* Problem details:
With the pictures left out, restate exactly the part below that opens with the line containing "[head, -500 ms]" and closes with the line containing "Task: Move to".
=== Information supplied ===
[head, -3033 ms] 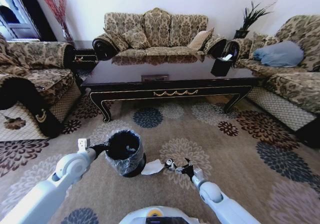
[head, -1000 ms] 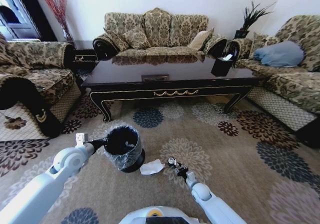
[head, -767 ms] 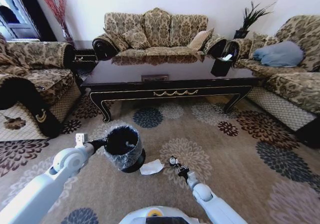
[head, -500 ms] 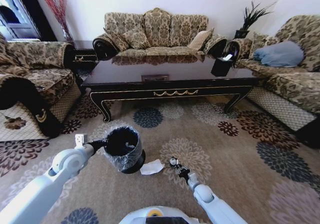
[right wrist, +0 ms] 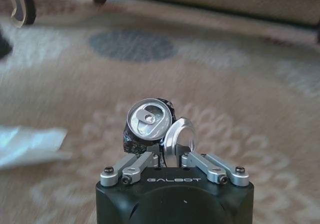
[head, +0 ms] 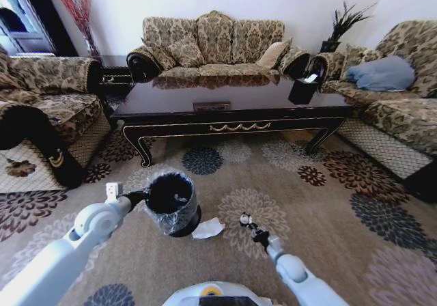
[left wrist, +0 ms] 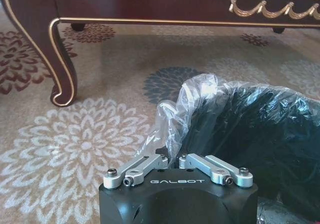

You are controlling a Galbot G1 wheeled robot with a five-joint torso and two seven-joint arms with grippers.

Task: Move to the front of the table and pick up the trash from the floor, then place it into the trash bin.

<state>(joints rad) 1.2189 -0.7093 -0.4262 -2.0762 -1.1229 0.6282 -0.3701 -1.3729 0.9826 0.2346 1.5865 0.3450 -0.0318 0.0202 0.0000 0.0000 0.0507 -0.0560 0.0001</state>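
Carry-to-bin step: my right gripper [right wrist: 171,160] is clamped on the crushed can [right wrist: 148,124] just above the floor [head: 321,203], while my left gripper [left wrist: 173,165] is pinched on the bag-lined rim of the trash bin [head: 172,202], tilted before the table [head: 232,111]. Next I judge the can must travel left over the paper scrap [head: 207,229] to the bin mouth. Against 3 s ago, my right gripper has drawn rightward, away from the scrap.

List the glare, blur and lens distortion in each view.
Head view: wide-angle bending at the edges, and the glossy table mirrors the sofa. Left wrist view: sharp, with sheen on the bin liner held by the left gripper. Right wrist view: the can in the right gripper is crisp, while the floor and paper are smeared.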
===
* Task answer:
[head, -500 ms] 
[right wrist, +0 ms] 
[head, +0 ms] 
[left wrist, +0 ms] 

You are controlling a Galbot G1 wheeled robot with a five-joint torso and two seven-joint arms with grippers.

Task: Move to the front of the table and pick up the trash from the floor, then place it into the trash bin.

Nothing more remains to be done for this exercise.